Status: ACTIVE.

I Won't Call This Hell

i thought i had it all, but i gave it away

It was an odd feeling. I didn't want John to leave my side for too long of a time. I shouldn't want that. I shouldn't want to be near him at all. I shouldn't have told him about my life, uttering a few secrets that even Sophie knew nothing about. I shouldn't have, but I did.

I was breaking down. My defenses were crumbling. I was returning his text messages within the hour I received them, instead of holding back my response as long as possible. I wasn't giving one word answers over the phone, and I wasn't teasing him or groaning in disgust at ever sweet thing he said.

I was falling in a hole, and I needed to crawl back out. I needed to become Lynnette the hard-ass again, before it was too late. I felt like I was sinking. The bottom of this hole was wet with mud, and the more I struggled to free myself, the harder the task would become.

It wasn't even my whole fault, either.
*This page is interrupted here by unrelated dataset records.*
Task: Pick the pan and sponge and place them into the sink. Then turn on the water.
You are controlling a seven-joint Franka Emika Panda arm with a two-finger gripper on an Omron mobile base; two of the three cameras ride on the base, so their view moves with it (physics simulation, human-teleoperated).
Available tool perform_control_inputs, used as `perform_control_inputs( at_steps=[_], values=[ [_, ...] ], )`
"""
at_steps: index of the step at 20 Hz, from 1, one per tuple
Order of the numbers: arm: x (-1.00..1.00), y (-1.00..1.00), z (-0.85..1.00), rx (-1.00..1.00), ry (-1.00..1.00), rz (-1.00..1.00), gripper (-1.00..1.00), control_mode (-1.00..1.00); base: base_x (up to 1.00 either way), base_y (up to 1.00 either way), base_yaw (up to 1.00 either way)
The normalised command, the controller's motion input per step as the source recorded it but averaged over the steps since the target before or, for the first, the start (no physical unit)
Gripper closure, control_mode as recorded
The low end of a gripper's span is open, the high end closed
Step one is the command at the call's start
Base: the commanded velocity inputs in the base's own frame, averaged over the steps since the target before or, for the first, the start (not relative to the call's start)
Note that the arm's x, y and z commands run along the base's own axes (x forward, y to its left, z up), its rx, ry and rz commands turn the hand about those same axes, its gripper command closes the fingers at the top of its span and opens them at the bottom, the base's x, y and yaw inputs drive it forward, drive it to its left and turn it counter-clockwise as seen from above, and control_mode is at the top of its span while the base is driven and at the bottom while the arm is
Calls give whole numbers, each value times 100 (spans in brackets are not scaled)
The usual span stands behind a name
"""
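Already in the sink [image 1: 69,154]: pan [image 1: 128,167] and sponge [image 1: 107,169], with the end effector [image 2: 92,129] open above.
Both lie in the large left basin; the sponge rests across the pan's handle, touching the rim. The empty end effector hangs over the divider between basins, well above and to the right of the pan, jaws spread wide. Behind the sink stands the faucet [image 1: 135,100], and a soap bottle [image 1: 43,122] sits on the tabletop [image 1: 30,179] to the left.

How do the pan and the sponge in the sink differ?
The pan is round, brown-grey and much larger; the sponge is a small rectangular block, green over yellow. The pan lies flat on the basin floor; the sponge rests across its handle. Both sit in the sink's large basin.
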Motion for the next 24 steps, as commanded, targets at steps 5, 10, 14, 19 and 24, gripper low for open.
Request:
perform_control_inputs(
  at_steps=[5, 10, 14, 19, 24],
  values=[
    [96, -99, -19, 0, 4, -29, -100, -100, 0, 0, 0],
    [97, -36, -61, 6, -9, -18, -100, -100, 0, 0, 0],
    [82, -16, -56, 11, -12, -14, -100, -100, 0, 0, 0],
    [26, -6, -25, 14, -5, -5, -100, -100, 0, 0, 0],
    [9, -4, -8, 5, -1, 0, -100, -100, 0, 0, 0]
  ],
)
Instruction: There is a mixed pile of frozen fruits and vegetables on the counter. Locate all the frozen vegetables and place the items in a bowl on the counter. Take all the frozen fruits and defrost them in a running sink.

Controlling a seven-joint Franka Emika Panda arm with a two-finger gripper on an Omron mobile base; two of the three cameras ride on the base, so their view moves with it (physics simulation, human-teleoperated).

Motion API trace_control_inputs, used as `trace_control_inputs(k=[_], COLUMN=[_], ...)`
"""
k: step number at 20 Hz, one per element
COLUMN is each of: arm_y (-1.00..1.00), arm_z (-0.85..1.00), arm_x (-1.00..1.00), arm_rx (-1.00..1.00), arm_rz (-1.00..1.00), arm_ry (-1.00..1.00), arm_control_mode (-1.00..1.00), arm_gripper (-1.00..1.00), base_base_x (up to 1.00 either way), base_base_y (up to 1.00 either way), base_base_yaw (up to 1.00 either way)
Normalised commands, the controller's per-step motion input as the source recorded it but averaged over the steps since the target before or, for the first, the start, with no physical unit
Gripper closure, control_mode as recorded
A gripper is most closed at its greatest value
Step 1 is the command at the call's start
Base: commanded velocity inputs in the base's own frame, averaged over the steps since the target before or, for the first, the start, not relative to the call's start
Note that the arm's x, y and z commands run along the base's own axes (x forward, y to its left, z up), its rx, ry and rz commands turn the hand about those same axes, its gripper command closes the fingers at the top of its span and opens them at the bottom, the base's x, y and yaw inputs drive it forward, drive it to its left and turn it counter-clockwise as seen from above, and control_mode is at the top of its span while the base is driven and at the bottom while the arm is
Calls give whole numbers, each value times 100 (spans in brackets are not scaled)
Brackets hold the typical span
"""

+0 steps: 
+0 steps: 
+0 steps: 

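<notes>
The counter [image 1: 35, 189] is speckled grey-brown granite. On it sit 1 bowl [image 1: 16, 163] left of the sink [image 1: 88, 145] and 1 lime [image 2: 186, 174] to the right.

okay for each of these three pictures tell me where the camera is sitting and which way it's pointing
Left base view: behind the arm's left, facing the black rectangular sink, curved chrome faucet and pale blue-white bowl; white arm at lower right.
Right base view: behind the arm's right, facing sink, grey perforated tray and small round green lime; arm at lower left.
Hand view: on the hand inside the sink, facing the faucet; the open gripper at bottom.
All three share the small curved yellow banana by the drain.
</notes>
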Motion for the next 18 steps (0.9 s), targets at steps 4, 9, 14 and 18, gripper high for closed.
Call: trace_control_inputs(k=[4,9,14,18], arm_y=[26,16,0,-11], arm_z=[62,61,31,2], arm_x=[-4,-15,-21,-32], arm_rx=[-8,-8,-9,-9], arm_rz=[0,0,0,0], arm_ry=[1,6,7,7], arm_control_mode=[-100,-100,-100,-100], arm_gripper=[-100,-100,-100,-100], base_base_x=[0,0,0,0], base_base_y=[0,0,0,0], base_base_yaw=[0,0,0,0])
It was John's. The blame, it always came back to John. He was acting differently. Either acting out or acting himself, I don't know. It was sweet, though. His smirks seemed to turn into tender smiles. His words were no longer cocky as they left his mouth, and his voice was pleasant to my ears. I was in too deep. In such a short time, I was in too deep.

My own personal hell. A place where I fought with myself.

I shouldn't mess with John. He is a kind boy, with dreams and goals that he could reach. I shouldn't set him up for a letdown. He would get over me, finding a nicer, better looking girl who was more than ready to hold his hand and kiss his face.

What about me, though? I'm not a horrible person, not entirely. I'm strict, and stubborn. I've always had my mind set, with rigid determination. I'm also easy going, when it comes to the right people. Anyone could be a right person. Why not John? Why couldn't I forget about my rules, if only for a while, and let a cute and semi-sweet smart ass hold me in his arms? 'Cause that would only hurt one of us in the end- and when I say 'one of us'- I mean him.

I just can't make up my mind. I can't break my own rules. I can't get out of this burning pit of doom.